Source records
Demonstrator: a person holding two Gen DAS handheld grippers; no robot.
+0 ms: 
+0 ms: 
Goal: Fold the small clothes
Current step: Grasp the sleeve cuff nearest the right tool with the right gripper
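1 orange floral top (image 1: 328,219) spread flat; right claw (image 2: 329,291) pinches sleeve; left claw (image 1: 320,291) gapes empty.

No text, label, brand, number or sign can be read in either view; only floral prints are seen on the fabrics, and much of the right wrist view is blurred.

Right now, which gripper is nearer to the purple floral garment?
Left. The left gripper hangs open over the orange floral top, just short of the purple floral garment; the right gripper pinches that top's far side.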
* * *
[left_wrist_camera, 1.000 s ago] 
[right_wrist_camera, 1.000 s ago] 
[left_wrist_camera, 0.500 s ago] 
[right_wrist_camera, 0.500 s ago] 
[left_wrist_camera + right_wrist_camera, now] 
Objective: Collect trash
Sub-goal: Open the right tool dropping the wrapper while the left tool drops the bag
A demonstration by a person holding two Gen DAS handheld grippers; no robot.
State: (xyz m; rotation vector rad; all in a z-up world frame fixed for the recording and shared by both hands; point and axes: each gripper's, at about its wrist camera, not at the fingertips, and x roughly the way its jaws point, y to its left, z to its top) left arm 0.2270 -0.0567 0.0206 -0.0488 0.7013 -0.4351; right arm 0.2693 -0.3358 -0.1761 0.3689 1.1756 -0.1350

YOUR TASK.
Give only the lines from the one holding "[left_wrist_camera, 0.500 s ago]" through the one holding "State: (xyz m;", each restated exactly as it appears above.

PROBLEM SOLUTION.
[left_wrist_camera, 0.500 s ago] 
[right_wrist_camera, 0.500 s ago] 
[left_wrist_camera + right_wrist_camera, now] 
Objective: Collect trash
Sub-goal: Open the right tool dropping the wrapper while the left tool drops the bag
A demonstration by a person holding two Gen DAS handheld grippers; no robot.
State: (xyz m; rotation vector rad; all in a z-up world frame fixed for the recording and shared by both hands; point and axes: each gripper's, at about its wrist camera, not at the fingertips, and x roughly the way its jaws point, y to its left, z to its top) left arm 0.2270 -0.0567 0.0206 -0.0488 0.7013 -0.4351; right arm 0.2693 -0.3358 -0.1761 0.3689 1.1756 -0.1350

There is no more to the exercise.